▶ REQUIREMENT
Scan the listing below. Return every line containing the string "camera".

▶ DATASET CONTENT
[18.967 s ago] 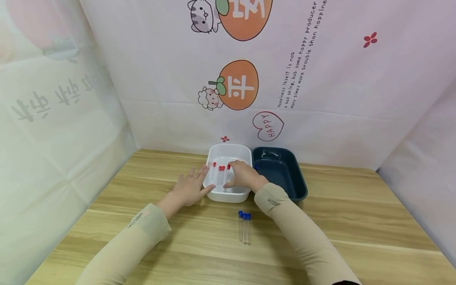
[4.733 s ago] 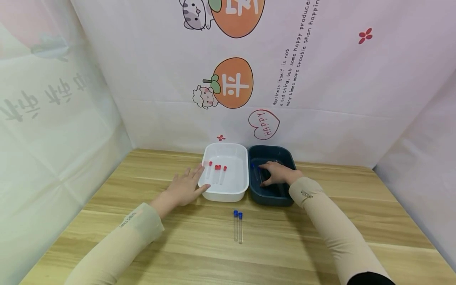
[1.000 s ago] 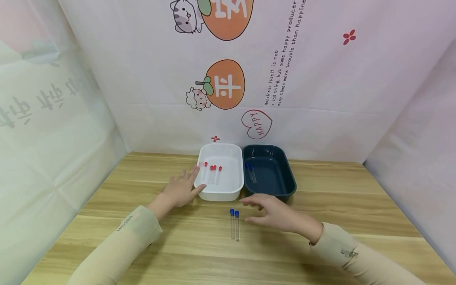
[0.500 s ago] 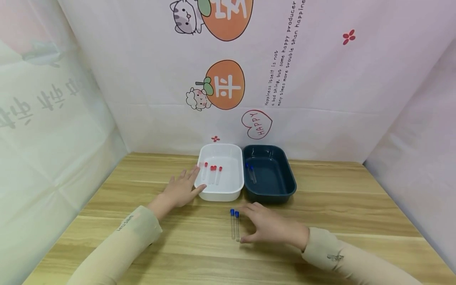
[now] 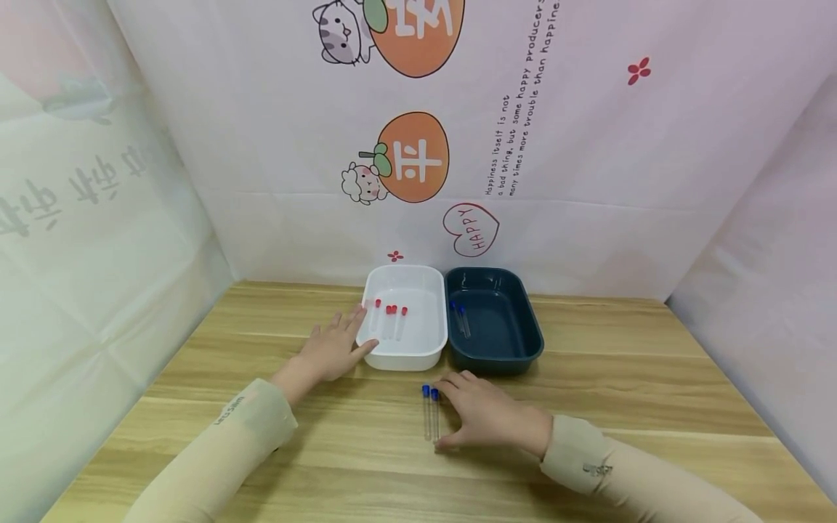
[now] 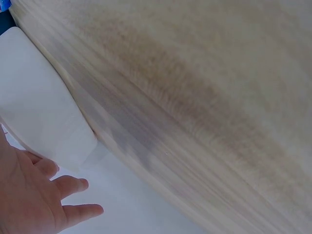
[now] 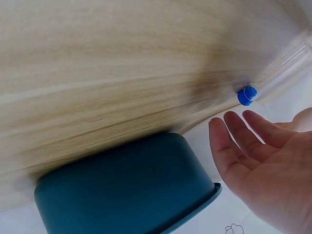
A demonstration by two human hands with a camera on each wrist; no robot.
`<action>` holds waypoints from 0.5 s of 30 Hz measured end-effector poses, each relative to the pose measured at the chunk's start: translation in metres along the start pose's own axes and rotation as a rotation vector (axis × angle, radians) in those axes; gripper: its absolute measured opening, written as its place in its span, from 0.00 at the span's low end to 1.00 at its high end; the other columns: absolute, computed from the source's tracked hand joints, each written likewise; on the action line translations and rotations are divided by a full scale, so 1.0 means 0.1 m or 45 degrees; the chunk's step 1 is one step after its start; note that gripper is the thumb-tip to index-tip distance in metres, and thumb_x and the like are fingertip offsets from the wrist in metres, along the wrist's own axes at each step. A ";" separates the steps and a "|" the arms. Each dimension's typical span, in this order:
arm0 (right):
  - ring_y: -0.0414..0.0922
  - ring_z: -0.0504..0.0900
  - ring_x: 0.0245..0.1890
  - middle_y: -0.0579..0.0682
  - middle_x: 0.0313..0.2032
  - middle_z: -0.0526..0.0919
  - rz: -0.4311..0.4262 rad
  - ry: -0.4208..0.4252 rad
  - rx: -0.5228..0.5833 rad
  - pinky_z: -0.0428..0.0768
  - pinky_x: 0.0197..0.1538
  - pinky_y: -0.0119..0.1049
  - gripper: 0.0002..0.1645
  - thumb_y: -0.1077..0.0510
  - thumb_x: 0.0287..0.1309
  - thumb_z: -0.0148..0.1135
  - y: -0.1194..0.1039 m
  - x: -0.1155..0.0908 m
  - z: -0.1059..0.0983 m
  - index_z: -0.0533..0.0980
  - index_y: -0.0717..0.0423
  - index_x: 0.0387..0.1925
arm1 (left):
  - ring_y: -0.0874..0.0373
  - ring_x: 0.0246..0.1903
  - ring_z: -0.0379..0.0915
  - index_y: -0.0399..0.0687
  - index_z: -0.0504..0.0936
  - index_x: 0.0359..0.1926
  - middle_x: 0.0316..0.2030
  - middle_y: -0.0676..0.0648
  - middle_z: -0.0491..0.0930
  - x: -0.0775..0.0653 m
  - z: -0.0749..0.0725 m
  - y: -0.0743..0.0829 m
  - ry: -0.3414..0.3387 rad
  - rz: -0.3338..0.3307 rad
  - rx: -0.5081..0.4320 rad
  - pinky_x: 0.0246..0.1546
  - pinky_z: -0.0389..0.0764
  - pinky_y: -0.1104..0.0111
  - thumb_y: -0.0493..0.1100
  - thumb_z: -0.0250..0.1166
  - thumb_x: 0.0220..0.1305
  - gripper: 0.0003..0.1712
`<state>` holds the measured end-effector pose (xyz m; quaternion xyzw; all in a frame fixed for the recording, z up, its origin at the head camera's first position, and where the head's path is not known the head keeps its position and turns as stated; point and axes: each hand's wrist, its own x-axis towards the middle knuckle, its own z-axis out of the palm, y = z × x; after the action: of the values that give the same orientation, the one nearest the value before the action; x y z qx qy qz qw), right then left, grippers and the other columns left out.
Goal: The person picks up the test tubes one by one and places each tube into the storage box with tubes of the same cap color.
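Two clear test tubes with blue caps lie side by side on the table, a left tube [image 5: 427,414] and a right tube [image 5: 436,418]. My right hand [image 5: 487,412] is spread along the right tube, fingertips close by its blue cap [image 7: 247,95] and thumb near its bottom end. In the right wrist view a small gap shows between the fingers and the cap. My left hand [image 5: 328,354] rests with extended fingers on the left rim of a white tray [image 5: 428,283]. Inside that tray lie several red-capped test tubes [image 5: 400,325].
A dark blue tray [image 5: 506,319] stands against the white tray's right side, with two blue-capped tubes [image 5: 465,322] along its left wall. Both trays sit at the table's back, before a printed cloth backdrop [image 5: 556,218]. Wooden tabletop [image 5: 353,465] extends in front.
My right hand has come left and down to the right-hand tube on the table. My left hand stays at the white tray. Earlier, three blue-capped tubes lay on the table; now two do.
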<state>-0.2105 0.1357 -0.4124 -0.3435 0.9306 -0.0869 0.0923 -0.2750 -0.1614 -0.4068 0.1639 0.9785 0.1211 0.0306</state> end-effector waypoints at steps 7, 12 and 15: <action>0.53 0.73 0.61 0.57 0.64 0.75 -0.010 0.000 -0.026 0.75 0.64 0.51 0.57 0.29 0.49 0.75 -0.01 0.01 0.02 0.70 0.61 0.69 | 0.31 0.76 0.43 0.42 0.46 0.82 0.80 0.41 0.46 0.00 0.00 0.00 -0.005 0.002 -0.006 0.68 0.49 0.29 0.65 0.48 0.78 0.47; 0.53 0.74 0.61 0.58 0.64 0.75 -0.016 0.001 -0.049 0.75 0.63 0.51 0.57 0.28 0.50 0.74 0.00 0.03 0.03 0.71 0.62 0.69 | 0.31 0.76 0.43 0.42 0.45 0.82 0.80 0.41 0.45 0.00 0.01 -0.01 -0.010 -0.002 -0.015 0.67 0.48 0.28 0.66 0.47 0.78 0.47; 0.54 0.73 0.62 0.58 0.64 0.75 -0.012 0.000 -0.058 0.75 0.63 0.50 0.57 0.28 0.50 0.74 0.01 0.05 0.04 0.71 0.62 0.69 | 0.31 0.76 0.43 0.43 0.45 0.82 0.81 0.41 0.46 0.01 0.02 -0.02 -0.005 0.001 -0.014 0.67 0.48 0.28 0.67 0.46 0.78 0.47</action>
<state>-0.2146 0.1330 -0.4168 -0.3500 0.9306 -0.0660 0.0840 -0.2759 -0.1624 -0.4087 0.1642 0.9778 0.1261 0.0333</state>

▶ ANSWER TO THE PROBLEM
A demonstration by two human hands with a camera on each wrist; no robot.
`<state>` holds the measured end-effector pose (xyz m; quaternion xyzw; all in a frame fixed for the recording, z up, its origin at the head camera's first position, and where the head's path is not known the head keeps its position and turns as stated; point and axes: each hand's wrist, its own x-axis towards the middle knuckle, its own z-axis out of the palm, y = z × x; after the action: of the values that give the same orientation, the one nearest the value before the action; x y z qx qy qz qw), right then left, grippers and the other columns left out.

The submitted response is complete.